Saturday, February 26, 2011

Post-Racial America: Still Racist, Still Hilarious

There's a joint on Georgetown's main campus called Vital Vittles, roughly on par with the Quik-E-Mart that Apu Nahasapeemapetilan (thanks, Wikipedia) runs in Springfield. I typically enjoy going to "Vittles" thanks to their wide selection of food and their great policy of charging exactly one dollar for most 20oz. sodas.

My lunchtime visit today just elevated my love for Vittles to a whole new level.



After wandering through the cramped aisles, I passed by the sandwich refrigerators and finally decided to take a look. I don't normally buy the sandwiches from Vittles due to their prices, but today was different. Most of the sandwiches had "$1.50 OFF" scrawled on their stickers.

Why the hell...? Of course. Expired sandwiches.

Much like Apu's insistence on wasting absolutely nothing ("These hot dogs have been here for three years. They are strictly ornamental"), Vittles also tries to squeeze every last penny out of their stock. And you know what? I have no problem with that. If I want to take the risk of eating possibly moldy bread and mayonnaise that tastes closer to orangutan sweat than oil and eggs, that's my choice. I'll also be using that extra buck-fifty to buy myself a phosphate- and HFCS-filled soda, further expressing my patriotism by killing myself THE 'MURICAN WAY.

If you know me or have read this blog for long enough, you know that I love stereotypes, most of all the ones regarding my own people. (And yes, I know there are always exceptions and stereotypes are inherently racist blah blah blah get off my ass and lighten up.) The recent uproar with Amy "Tiger Mom" Chua's article on the differences in Chinese vs. Western mothers' styles of child-rearing shocked and angered many American parents, yet most of my Chinese peers read it and shrugged it off. [begin smughipsterdouchebag] I knew about rough Asian upbringings before Russell Peters made it a punchline. [end smughipsterdouchebag]

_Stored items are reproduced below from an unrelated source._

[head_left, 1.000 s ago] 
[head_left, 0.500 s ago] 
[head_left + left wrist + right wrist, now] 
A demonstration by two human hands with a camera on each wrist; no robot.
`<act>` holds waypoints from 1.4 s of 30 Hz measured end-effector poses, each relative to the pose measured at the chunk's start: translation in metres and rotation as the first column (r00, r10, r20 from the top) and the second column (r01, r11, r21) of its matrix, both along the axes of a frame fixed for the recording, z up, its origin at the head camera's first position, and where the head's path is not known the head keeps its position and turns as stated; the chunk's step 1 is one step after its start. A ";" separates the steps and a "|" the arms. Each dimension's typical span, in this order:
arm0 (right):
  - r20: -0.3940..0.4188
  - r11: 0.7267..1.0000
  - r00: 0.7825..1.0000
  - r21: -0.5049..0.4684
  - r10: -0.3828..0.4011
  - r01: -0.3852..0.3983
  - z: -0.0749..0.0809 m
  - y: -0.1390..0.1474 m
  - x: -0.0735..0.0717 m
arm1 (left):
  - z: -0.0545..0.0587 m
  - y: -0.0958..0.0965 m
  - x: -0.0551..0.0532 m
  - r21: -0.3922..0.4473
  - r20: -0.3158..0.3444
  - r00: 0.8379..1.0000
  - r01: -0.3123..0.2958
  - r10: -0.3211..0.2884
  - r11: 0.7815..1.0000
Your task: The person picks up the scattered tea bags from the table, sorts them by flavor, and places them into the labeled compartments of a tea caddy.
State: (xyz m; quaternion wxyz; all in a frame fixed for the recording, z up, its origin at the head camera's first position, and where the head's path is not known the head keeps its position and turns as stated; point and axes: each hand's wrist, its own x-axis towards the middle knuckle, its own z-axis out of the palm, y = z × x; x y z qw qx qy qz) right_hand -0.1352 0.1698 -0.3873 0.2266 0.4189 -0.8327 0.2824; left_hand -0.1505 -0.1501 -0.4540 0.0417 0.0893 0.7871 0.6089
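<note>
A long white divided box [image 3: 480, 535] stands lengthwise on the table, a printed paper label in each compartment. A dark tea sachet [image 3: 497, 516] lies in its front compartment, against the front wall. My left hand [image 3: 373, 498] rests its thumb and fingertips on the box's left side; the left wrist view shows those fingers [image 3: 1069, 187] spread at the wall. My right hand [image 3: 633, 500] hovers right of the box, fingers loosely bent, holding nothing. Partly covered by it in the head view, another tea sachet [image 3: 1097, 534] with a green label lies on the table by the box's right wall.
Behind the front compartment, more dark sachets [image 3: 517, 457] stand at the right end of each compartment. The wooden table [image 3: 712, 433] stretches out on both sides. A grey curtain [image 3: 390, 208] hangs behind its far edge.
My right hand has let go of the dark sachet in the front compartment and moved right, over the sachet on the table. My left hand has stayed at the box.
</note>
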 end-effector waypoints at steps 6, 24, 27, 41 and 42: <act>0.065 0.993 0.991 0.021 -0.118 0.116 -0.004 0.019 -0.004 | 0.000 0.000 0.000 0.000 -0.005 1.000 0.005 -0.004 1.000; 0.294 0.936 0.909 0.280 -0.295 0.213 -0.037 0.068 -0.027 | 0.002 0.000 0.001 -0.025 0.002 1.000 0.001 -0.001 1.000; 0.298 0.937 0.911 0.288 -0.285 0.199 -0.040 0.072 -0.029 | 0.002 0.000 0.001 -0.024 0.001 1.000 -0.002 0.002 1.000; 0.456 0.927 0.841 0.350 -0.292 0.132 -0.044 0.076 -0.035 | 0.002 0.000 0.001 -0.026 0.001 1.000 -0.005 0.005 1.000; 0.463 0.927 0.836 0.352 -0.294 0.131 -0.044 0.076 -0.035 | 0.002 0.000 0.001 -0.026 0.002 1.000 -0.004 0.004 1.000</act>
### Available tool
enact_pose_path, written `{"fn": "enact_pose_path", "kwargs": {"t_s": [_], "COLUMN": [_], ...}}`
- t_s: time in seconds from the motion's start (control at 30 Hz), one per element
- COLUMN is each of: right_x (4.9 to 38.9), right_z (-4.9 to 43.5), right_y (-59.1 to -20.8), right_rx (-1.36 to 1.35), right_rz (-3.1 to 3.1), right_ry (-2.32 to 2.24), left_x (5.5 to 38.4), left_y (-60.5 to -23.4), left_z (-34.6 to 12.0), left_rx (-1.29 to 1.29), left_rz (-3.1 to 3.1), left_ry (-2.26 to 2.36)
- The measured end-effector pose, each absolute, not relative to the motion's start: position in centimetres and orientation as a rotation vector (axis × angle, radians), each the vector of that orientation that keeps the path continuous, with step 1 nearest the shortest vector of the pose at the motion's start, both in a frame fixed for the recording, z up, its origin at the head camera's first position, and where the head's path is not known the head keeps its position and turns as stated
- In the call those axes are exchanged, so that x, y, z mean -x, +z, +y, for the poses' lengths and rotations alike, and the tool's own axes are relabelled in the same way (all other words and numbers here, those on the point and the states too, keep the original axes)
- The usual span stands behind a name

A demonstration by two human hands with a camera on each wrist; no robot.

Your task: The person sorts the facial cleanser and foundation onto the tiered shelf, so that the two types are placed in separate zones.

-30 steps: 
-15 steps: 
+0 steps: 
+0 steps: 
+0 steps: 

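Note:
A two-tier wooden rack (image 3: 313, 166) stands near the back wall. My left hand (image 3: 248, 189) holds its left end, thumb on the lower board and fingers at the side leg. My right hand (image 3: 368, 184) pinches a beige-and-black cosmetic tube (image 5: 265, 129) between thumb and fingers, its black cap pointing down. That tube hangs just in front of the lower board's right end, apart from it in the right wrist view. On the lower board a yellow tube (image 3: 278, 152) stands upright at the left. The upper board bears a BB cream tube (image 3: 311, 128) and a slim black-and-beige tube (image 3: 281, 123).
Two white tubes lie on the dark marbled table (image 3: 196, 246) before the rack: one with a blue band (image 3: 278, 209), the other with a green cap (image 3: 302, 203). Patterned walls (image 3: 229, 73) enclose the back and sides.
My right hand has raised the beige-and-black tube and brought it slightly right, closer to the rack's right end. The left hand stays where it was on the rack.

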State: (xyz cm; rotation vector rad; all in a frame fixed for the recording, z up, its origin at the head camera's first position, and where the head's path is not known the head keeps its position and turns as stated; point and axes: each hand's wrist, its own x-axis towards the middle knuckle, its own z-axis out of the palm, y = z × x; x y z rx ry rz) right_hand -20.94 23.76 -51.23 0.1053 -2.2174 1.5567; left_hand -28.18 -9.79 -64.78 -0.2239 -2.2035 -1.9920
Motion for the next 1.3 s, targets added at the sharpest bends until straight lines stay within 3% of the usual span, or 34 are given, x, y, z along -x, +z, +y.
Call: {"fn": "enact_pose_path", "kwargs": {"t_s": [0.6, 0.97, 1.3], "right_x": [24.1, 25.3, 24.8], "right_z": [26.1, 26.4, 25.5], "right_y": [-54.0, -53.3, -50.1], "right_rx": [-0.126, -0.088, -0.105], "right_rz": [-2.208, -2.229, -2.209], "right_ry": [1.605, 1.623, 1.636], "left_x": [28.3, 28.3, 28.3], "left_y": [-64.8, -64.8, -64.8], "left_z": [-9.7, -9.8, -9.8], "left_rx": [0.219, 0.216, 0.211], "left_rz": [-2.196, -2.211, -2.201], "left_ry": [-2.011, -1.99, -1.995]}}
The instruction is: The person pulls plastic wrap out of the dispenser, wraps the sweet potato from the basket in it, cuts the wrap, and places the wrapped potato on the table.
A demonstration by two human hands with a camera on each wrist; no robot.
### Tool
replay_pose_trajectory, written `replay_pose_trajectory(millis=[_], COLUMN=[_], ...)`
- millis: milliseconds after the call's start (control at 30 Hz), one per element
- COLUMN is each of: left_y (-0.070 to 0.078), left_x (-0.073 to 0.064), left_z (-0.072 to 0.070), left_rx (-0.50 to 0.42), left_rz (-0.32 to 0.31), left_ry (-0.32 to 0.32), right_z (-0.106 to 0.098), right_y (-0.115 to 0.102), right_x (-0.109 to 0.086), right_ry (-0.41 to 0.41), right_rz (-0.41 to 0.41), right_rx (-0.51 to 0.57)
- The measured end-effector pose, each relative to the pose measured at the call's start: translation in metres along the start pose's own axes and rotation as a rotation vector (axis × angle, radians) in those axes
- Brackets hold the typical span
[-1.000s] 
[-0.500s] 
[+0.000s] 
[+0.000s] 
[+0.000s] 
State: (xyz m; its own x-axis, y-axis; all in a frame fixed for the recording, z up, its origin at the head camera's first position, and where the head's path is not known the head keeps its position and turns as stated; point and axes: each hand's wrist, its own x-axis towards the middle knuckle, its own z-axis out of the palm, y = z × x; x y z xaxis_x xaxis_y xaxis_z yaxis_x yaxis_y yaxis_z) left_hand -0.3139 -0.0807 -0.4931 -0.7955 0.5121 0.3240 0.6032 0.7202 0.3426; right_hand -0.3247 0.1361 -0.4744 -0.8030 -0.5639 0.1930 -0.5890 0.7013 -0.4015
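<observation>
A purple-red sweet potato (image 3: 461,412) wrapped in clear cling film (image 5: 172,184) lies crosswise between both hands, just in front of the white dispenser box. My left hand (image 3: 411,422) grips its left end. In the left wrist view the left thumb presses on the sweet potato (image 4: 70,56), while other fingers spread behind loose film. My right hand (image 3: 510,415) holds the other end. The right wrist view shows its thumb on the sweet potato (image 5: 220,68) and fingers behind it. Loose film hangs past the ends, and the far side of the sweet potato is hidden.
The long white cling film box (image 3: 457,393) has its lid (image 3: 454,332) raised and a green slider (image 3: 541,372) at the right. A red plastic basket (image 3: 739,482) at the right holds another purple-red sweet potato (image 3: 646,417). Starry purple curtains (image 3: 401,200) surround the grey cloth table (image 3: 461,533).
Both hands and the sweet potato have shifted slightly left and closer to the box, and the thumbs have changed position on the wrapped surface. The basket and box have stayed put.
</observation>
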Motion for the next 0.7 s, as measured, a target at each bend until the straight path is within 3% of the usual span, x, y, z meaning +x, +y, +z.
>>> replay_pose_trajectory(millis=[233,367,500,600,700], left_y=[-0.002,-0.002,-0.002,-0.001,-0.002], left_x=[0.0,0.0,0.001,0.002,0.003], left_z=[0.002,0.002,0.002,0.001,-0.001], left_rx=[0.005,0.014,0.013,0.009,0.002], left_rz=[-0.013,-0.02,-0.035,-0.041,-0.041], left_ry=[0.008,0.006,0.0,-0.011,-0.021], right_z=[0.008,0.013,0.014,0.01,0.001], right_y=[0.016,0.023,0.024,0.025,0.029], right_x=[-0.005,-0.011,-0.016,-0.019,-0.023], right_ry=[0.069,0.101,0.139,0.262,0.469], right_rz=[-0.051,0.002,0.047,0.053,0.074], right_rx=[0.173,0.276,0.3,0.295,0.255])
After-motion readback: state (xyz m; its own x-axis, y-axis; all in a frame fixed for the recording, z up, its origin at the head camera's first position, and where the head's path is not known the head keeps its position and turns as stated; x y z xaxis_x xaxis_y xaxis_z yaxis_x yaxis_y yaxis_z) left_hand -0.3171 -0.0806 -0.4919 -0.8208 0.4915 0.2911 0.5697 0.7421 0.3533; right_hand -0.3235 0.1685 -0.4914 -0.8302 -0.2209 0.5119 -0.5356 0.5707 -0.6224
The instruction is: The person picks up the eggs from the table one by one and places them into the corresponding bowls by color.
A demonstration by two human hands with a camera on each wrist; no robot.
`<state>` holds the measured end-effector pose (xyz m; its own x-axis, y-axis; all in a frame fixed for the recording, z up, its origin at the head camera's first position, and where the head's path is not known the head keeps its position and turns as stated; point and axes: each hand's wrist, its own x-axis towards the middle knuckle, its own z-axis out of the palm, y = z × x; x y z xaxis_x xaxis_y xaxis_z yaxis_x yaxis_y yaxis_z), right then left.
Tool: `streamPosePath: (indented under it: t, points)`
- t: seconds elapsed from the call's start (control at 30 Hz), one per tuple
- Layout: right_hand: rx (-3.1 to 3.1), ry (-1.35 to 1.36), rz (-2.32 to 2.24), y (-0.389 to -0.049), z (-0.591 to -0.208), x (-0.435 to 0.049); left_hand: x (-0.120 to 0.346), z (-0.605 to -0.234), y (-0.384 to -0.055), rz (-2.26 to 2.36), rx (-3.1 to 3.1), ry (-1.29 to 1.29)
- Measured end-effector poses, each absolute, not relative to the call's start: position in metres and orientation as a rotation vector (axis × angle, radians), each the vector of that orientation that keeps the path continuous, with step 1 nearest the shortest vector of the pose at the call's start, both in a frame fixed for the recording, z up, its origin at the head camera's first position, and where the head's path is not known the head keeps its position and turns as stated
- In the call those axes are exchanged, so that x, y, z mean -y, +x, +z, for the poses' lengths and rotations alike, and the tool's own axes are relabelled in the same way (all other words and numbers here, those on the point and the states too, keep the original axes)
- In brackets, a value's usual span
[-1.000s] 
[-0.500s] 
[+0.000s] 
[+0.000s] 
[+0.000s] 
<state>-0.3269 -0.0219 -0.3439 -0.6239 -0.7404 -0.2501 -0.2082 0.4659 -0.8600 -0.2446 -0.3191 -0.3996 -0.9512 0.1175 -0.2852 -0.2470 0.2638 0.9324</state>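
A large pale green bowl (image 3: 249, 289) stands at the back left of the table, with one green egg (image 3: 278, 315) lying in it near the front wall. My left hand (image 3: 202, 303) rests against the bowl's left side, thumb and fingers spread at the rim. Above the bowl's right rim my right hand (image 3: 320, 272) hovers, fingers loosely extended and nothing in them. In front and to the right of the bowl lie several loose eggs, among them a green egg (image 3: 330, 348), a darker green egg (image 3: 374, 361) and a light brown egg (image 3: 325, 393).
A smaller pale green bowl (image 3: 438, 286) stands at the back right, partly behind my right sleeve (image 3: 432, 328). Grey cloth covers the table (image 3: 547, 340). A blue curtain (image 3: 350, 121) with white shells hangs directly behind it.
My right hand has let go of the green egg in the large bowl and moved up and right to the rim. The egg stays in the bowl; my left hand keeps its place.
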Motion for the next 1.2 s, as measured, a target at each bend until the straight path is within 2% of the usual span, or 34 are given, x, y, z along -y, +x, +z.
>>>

Along with the stereotype that all Asians are overachievers, excel in math and engineering, and play piano plus at least one string instrument, is the darker, even funnier side: we are dirt-cheap bastards. A wise friend of mine once made the observation, "Jews eat Kosher; Asians eat Costco." And damn it, it's true, because every single one of the five people looking at those expired sandwiches today were Asian. I'm willing to bet you that all of them were thinking, "I'm pretty sure my stomach acid is strong enough to kill off whatever crap is growing on it." Yes, it's sad. It's really sad. But hey, if it makes me chuckle under my breath and gives me writing material, I'll take it. Bless you, racial stereotypes and past-due chicken salad sandwiches.